STADTMUELLER, Chief Judge.

Now before the court are two motions: the motion of defendants City of West Allis, Daniel R. Ditorrice, and Cities and Villages Mutual Insurance Company to amend their notice of removal, and plaintiffs’ competing motion to remand the case to the Circuit Court for Milwaukee County. For the reasons set forth below, the court grants defendants’ motion and denies plaintiffs’ motion.

FACTS

The pending action arises as a result of a fatal car accident that occurred in the early morning of March 2, 1998. On that date, a vehicle driven by Anthony Hudler collided with an automobile occupied by Richard and Mary Pilsnik. Less than forty-five minutes prior to the accident, Mr. Hudler had been stopped by Officer Daniel Ditorrice of the West Allis Police Department. Officer Dittorice allegedly permitted Mr. Hudler to drive away from the traffic stop despite knowing that Mr. Hu-dler’s license had been suspended and hav *907 ing reason to believe Mr. Hudler had been drinking alcoholic beverages. Both Mr. And Mrs. Pilsnik died as a result of injuries sustained in the accident.

On March 31, 1999, the survivor of Richard Pilsnik, Agnes Pilsnik, and the survivors of Mary Pilsnik, Thomas and Patricia Liner [hereinafter, “the plaintiffs”] filed a wrongful death action against Mr. Hudler, Officer Dittoriee, the City of West Allis, and West Allis’s insurer, Cities and Villages Mutual Insurance Company [hereinafter, “the defendants”] in the Circuit Court for Milwaukee County, alleging negligence on the part of the defendants. Pursuant to Wis. Stat. § 803.03, Quad/Graphics also was named in the action as a party with potential claims derived from subrogation to the rights of the plaintiffs. On May 10, 1999, Quad/Graphics answered the complaint and formally asserted its alleged right of subrogation against both plaintiffs and defendants, based upon certain payments Quad/Graphics had made for the medical treatment of its employee Mary Pilsnik before her death.

Subsequent to conducting discovery, the plaintiffs requested leave to file an amended complaint alleging a federal civil rights claim against Officer Dittoriee. This motion was granted by the state court and on April 14, 2000, the plaintiffs did, indeed, file an amended complaint realleging the state common law causes of action, and including a claim against Officer Dittoriee pursuant to 42 U.S.C. § 1983.

As a result of a settlement reached between Mr. Hudler’s insurance carrier and the plaintiffs, on April 18, 2000, the state court entered an order dismissing with prejudice the plaintiffs’ claims against Mr. Hudler.

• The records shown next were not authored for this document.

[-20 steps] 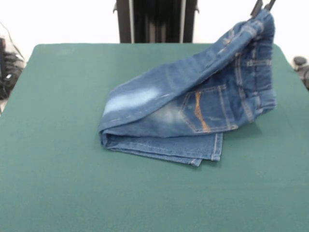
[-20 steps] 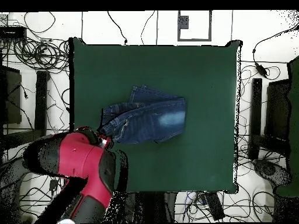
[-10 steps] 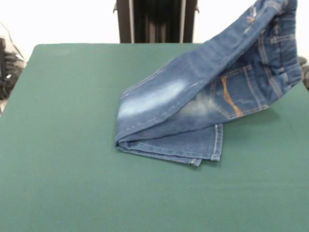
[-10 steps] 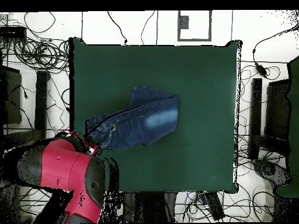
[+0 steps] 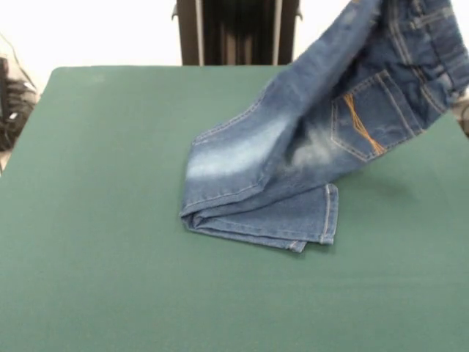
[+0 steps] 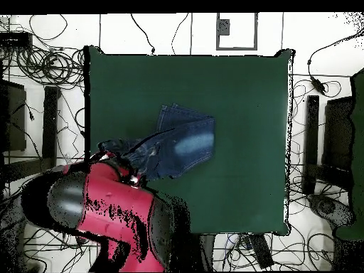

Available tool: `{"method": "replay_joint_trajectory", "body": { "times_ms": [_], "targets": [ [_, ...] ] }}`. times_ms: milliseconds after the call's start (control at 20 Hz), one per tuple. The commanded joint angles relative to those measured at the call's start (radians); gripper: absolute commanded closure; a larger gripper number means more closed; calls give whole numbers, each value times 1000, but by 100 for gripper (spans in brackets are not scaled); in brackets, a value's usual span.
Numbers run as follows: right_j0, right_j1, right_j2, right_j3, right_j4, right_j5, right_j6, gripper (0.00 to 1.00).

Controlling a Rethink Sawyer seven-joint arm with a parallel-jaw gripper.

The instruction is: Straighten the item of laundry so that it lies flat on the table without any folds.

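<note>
Hems of the small blue denim jeans [image 5: 293,176] rest folded mid-way across the dark green felt surface [image 5: 95,242], their length climbing rightward to the lifted waistband, where the end effector's grip cannot be told.

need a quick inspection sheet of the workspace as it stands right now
surface: green table, bare apart from the laundry.
job's things: jeans, waistband end lifted off the table toward the upper right of the front view, leg ends on the cloth, one leg folded over the other; not flat.
clutter: nothing seen on the table.
claw: hidden; the red arm covers it in the overhead view, and the front view cuts it off.
cables: tangled cables on the floor around the table.
surroundings: black pedestal at the far edge.
</note>
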Motion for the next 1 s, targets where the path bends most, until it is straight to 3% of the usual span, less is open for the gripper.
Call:
{"method": "replay_joint_trajectory", "body": {
  "times_ms": [50, 450, 1000],
  "targets": [
    [-135, -113, 102, 52, -72, 156, -108, 100],
    [-296, -188, 151, -75, -187, 340, -201, 100],
    [-363, -247, 217, -106, -288, 378, -210, 100]
  ]
}}
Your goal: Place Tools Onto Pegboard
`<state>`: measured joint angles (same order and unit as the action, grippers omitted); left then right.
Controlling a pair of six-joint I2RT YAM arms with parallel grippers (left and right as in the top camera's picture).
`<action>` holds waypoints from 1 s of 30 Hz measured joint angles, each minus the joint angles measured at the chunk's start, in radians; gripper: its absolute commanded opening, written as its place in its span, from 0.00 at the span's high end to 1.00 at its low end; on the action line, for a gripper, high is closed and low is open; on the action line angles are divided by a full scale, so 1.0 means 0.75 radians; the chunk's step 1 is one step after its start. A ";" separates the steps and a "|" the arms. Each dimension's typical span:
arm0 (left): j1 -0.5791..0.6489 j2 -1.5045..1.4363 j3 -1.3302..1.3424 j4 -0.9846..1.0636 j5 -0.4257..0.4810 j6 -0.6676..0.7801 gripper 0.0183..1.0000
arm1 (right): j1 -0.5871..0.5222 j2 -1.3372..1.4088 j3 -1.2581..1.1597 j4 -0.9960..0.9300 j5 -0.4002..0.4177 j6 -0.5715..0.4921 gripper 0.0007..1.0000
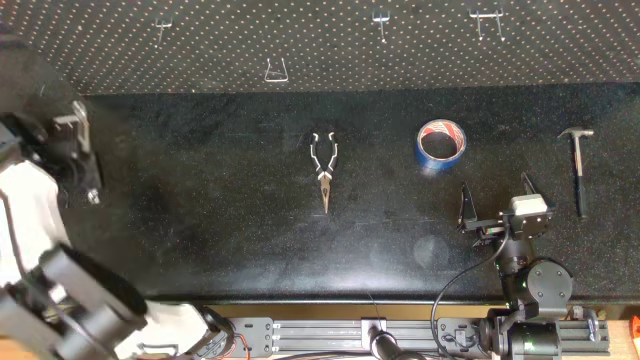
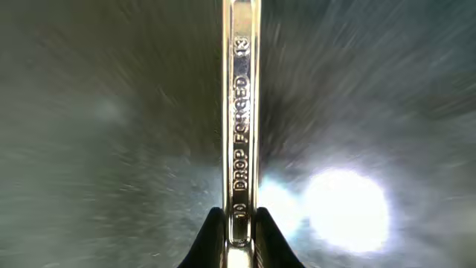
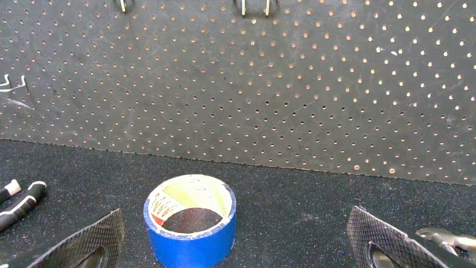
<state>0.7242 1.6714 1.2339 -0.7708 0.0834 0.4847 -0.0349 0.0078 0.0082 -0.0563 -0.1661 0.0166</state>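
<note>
Left gripper (image 2: 239,237) clamped on a wrench (image 2: 240,112); right gripper (image 3: 242,251) spread wide.
The wrench's shaft runs straight out from the left fingers. A blue tape roll (image 3: 191,219) sits just ahead of the right gripper, with the pegboard (image 3: 297,89) beyond, the hammer (image 1: 578,165) to its right and the pliers (image 1: 323,170) to its left.

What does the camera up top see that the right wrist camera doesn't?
The top view adds the whole pliers, the hammer with its long handle, and the left arm at the table's left side. The right wrist view adds a close look at the pale inside ring of the blue tape roll. Both share the tape roll, the pegboard with its hooks, and the open right pincer.
</note>
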 measured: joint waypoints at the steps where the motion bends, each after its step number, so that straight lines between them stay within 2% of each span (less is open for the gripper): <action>1: -0.040 -0.127 -0.009 0.013 -0.010 -0.027 0.99 | -0.001 -0.001 0.000 -0.001 0.000 0.000 0.02; 4: -0.195 -0.431 -0.126 0.131 -0.017 -0.086 0.99 | 0.000 -0.001 0.001 0.000 0.000 0.000 0.02; 5: -0.275 -0.551 -0.190 0.194 -0.020 -0.142 0.99 | 0.000 -0.001 0.001 -0.001 0.000 0.000 0.02; 6: -0.346 -0.638 -0.282 0.311 -0.076 -0.249 0.99 | -0.001 -0.001 0.001 0.000 0.000 0.000 0.02; 8: -0.486 -0.746 -0.387 0.342 -0.131 -0.356 0.99 | -0.001 0.001 0.001 0.000 0.001 0.000 0.02; 9: -0.638 -0.831 -0.445 0.339 -0.134 -0.409 0.99 | -0.001 0.001 0.001 0.000 0.000 0.000 0.02; 12: -0.778 -0.881 -0.462 0.356 -0.174 -0.520 0.99 | -0.001 0.001 0.001 0.000 0.000 0.000 0.02; 17: -0.799 -0.850 -0.464 0.402 -0.217 -0.614 0.99 | -0.001 0.001 0.001 0.000 0.000 0.000 0.02; 30: -0.799 -0.720 -0.465 0.431 -0.210 -0.619 0.99 | -0.001 0.001 0.001 0.000 0.000 0.000 0.02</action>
<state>0.1249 1.1316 0.8848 -0.4477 -0.0738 0.0204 -0.0353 0.0082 0.0086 -0.0563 -0.1661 0.0166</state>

This order made no mention of the cross-claim by Quad/Graphics against Mr. Hudler.

After obtaining the verbal consent of counsel for Quad/Graphics, but without obtaining the consent (verbal or written) of Mr. Hudler, on May 18, 2000, the remaining defendants filed with this court a notice of removal pursuant to 28 U.S.C. §§ 1441(a) and 1367(a) due to the presence in the case of a federal civil rights claim. The plaintiffs timely objected and, on June 9, 2000, moved to remand the case to the Circuit Court for Milwaukee County pursuant to 28 U.S.C. § 1447(e). The plaintiffs allege, inter alia, that the notice of removal was deficient for neither including Mr. Hudler’s consent nor a brief statement explaining why such consent might be unnecessary. On June 29, 2000, the defendants moved to amend their notice of removal to include an explanation for the absence of Mr. Hudler’s consent.

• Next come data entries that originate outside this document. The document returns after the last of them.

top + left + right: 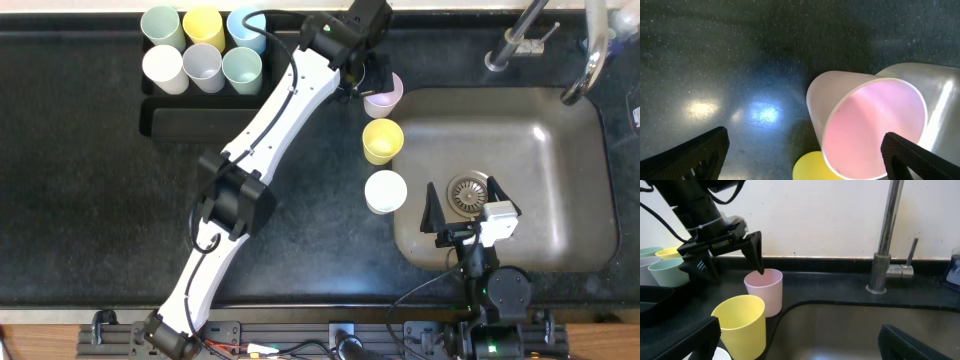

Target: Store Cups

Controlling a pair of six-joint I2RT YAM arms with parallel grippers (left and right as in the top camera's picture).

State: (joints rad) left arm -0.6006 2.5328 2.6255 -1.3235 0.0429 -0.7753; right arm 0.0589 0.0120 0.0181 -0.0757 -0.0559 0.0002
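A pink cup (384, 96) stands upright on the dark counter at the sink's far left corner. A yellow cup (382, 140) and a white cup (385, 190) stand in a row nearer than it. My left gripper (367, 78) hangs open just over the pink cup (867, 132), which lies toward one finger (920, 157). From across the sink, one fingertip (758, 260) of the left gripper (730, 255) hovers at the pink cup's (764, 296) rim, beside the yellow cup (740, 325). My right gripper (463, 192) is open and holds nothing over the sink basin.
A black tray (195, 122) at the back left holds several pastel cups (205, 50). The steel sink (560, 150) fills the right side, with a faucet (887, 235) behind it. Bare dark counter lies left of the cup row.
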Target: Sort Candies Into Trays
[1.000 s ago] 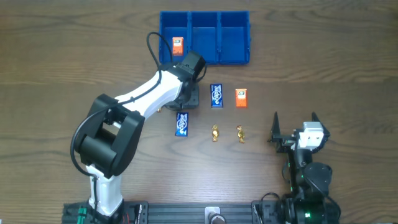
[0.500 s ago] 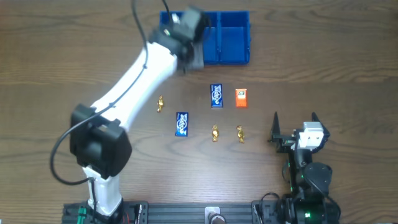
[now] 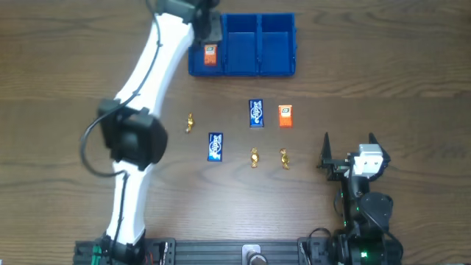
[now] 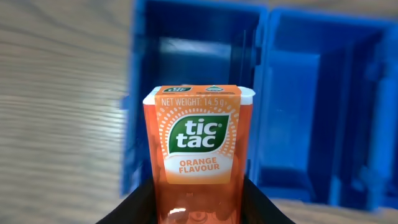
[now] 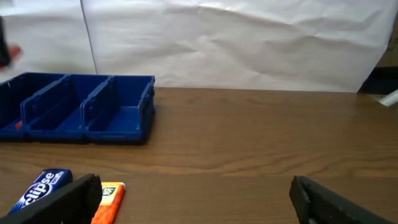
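In the left wrist view an orange candy box (image 4: 198,149) stands upright with my left gripper (image 4: 199,202) shut on its lower part, above the left compartment of the blue three-part tray (image 4: 323,93). From above, the left gripper (image 3: 208,26) hangs over that end of the tray (image 3: 259,72), where another orange box (image 3: 210,55) lies. On the table are a third orange box (image 3: 285,115), two blue gum packs (image 3: 255,112) (image 3: 215,146) and three gold candies (image 3: 190,123) (image 3: 255,157) (image 3: 284,157). My right gripper (image 3: 346,151) is open near its base, holding nothing.
The right wrist view looks across the table at the tray (image 5: 81,106), a blue pack (image 5: 40,186) and an orange box (image 5: 109,196), with a white backdrop behind. Bare wood lies to the left and right of the candies.
The left arm swung from the table by the blue packs up to the tray's left compartment, uncovering the left gold candy. The right arm has stayed put.
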Robot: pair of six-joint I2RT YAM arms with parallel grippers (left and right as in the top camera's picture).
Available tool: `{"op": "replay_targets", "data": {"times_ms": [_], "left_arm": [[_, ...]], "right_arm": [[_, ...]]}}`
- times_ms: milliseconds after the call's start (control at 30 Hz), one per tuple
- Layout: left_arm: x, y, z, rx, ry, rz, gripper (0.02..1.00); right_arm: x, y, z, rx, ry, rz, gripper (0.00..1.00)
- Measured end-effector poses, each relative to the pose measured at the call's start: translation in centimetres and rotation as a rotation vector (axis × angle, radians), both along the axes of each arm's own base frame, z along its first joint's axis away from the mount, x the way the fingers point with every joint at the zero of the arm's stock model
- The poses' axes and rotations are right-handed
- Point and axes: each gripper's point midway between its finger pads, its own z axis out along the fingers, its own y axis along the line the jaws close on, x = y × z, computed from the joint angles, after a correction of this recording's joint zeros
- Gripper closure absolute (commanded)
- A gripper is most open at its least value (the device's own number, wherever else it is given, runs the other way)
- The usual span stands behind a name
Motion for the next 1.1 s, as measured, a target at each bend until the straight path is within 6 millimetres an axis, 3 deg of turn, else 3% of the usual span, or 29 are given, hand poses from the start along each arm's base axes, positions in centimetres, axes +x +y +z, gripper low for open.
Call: {"op": "replay_targets", "data": {"times_ms": [100,167,500,567,700,767,967,1100], "left_arm": [[-0.1,-0.2,-3.0,0.011,0.058,-0.008,0.665],[-0.2,-0.2,-3.7,0.015,0.073,-0.008,0.665],[0.3,-0.3,-2.9,0.006,0.05,-0.006,0.645],[0.3,-0.3,-2.9,0.006,0.05,-0.006,0.575],[0.3,-0.2,-2.9,0.012,0.049,-0.019,0.286],[0.3,-0.2,-2.9,0.014,0.049,-0.024,0.231],[0.2,-0.6,-2.0,0.013,0.04,-0.032,0.194],[-1.1,-2.8,-0.2,0.008,0.022,-0.033,0.185]], "right_arm": [[0.0,0.0,0.0,0.0,0.0,0.0,0.003],[0.0,0.0,0.0,0.0,0.0,0.0,0.003],[0.0,0.0,0.0,0.0,0.0,0.0,0.003],[0.0,0.0,0.0,0.0,0.0,0.0,0.003],[0.0,0.0,0.0,0.0,0.0,0.0,0.003],[0.0,0.0,0.0,0.0,0.0,0.0,0.003],[0.0,0.0,0.0,0.0,0.0,0.0,0.003],[0.0,0.0,0.0,0.0,0.0,0.0,0.003]]}}
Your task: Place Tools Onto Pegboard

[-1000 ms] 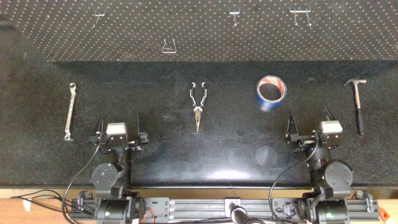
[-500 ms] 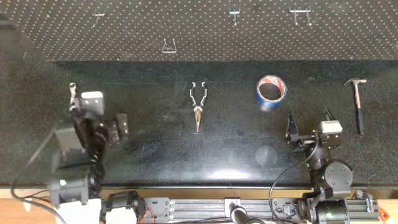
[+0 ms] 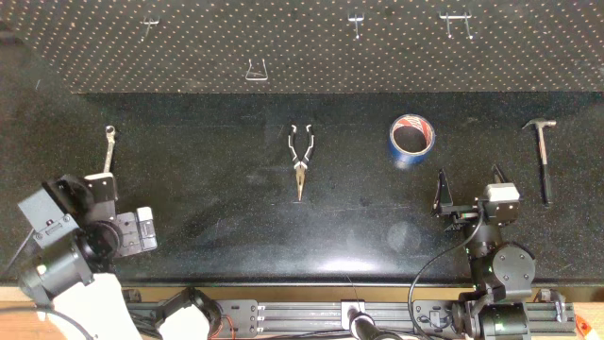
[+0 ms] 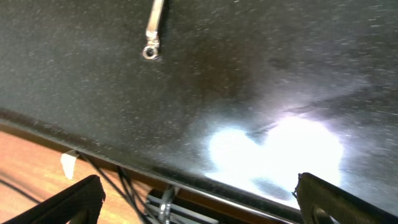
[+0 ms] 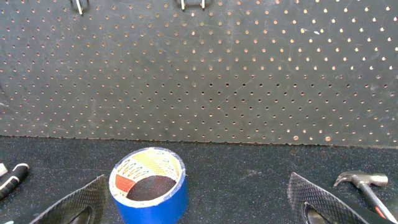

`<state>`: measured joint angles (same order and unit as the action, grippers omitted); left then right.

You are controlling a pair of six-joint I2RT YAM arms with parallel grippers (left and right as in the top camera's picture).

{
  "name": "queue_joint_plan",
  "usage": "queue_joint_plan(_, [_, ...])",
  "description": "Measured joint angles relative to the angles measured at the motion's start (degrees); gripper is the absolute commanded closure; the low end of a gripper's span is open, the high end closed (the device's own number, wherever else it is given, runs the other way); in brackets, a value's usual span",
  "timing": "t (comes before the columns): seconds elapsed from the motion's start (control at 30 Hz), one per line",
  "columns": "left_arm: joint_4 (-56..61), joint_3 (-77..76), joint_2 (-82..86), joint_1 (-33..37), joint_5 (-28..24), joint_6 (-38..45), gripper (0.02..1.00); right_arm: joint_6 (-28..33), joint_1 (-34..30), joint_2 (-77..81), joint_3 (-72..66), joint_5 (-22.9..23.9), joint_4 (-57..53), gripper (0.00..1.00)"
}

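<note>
Four tools lie on the black table: a wrench (image 3: 109, 144) at the left, pliers (image 3: 300, 161) in the middle, a blue tape roll (image 3: 412, 139) and a hammer (image 3: 542, 161) at the right. My left gripper (image 4: 199, 183) is open over the table's front left edge, and the wrench's ring end (image 4: 150, 50) lies a little beyond its fingers. In the top view the left arm (image 3: 90, 227) covers the wrench's lower part. My right gripper (image 3: 469, 184) is open and empty, facing the tape roll (image 5: 149, 186). The hammer head (image 5: 364, 180) lies off to one side.
The pegboard (image 3: 302, 47) stands along the back with several metal hooks, among them one (image 3: 256, 71) low down and one (image 3: 356, 21) higher up. Cables and a wooden surface (image 4: 37, 168) lie past the table's front edge. A pliers handle (image 5: 13, 176) shows beside the tape.
My left arm has swung from its rest pose out to the left, toward the wrench, then down toward the front left edge. The right arm and all the tools have stayed put.
</note>
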<state>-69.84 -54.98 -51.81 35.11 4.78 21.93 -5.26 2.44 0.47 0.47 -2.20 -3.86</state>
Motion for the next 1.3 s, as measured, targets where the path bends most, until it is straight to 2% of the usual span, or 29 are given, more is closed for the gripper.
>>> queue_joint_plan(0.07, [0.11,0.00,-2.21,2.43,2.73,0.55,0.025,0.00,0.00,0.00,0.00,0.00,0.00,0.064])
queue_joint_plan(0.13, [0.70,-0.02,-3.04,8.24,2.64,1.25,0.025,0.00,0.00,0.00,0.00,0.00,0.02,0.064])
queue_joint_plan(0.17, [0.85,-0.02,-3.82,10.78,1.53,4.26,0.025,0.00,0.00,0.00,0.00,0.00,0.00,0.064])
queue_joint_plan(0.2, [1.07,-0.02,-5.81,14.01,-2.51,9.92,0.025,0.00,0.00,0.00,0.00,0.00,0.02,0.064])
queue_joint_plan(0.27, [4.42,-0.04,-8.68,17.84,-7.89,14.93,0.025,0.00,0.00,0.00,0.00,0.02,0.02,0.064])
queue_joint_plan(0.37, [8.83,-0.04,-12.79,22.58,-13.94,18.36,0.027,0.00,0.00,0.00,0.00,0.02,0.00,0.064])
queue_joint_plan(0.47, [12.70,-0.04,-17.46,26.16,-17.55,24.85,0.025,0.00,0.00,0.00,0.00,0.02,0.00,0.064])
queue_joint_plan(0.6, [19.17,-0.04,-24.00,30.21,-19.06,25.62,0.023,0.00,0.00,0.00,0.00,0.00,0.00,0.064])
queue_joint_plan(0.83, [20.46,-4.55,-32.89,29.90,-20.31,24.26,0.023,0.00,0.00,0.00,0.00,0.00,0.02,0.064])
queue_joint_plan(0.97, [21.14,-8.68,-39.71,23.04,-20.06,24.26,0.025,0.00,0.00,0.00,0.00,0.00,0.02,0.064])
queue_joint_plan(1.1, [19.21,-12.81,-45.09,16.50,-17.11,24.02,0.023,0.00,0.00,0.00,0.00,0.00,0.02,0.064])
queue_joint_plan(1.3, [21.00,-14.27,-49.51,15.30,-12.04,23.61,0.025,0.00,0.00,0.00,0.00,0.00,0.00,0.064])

The motions have been fully briefed and are ready for resolution by the court.

DISCUSSION

“As a general rule, all defendants must join in a removal petition in order to effect removal.” Northern Illinois Gas Co. v. Airco Industrial Gases, Div. of Airco, Inc., 676 F.2d 270, 272 (7th Cir.1982)(citing Chicago, Rock Island & Pacific Ry. Co. v. Martin, 178 U.S. 245, 248, 20 S.Ct. 854, 855, 44 L.Ed. 1055 (1900)). In this case, correspondence among the parties suggest that despite the dismissal of plaintiffs’ claims against him, Mr. Hudler still remained in the case when plaintiffs’ first notice of removal was filed, at least as a third party defendant to the cross-claim of Quad/Graphics. See Affidavit accompanying defendants’ Motion to Amend Notice of Removal, Exhibit F; Affidavit accompanying plaintiffs’ Motion to Remand, Exhibits F and G. Mr. Hudler’s consent to removal was never sought, however, nor was it ever granted.

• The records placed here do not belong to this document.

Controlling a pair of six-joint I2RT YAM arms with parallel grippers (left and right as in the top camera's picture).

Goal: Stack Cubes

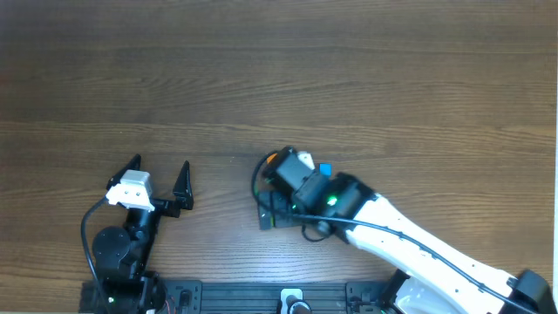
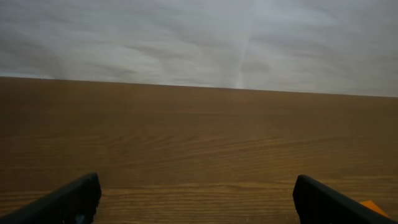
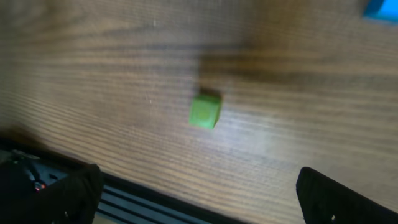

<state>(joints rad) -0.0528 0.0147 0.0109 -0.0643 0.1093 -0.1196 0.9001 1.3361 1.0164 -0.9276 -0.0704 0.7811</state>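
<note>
A small green cube (image 3: 205,112) lies on the wooden table, beneath my right gripper (image 3: 198,175) and ahead of its fingers. That gripper is open and holds nothing. A blue cube (image 3: 380,9) sits farther off at the corner of the right wrist view. From above, the blue cube (image 1: 324,169) lies just beside the right arm's wrist (image 1: 296,179), and an orange cube (image 1: 273,158) peeks out at the wrist's other side. My left gripper (image 1: 160,164) rests low near its base, open and empty. An orange corner (image 2: 373,206) shows past one of the left gripper's fingers.
The black base rail (image 3: 124,202) runs along the table's near edge, close to the green cube. The wide wooden tabletop (image 1: 279,70) stretches beyond both arms. A pale wall (image 2: 199,37) rises behind the table's far edge.
</note>
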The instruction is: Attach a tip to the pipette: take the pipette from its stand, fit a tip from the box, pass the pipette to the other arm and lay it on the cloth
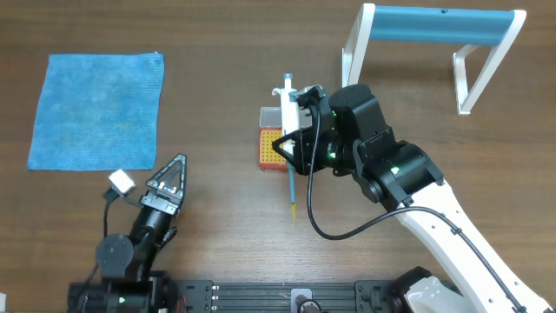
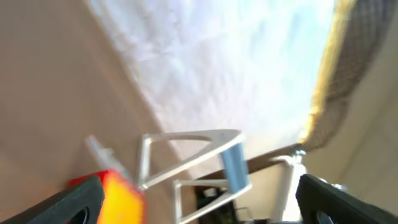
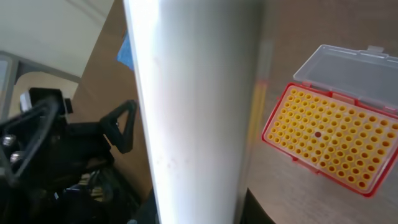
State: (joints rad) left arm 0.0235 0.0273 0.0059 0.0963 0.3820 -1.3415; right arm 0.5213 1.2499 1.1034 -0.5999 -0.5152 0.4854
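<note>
One white pipette (image 1: 290, 178), yellow tip (image 1: 294, 209) fitted, clenched in right fingers (image 1: 285, 146), left fingers (image 2: 74, 200) spread

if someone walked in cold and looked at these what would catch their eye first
Most likely the white pipette, held in the shut jaws of the right arm close by the open red tip box with its yellow tips, near the middle of the table. After that, the blue cloth lying flat at the far left, and the white stand with its blue bar at the far right.
</note>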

The primary question faced by this court is whether, at the time the first notice of removal was filed, Mr. Hudler was a “defendant” for purposes of the removal statute. If he was, the notice was defective for failing to include either his consent, or an explanation why his consent was unnecessary. See Northern Illinois, 676 F.2d at 273 (“Because it is incumbent *908 upon a party petitioning to remove a state court case to federal court to allege in the petition ‘a short and plain statement of the facts which entitle him to remove,’ 28 U.S.C. § 1446(a), a petition filed by less than all of the named defendants is considered defective if it fails to contain an explanation for the absence of co-defendants”). If he was not, his consent was not required, and the notice was not defective in this regard.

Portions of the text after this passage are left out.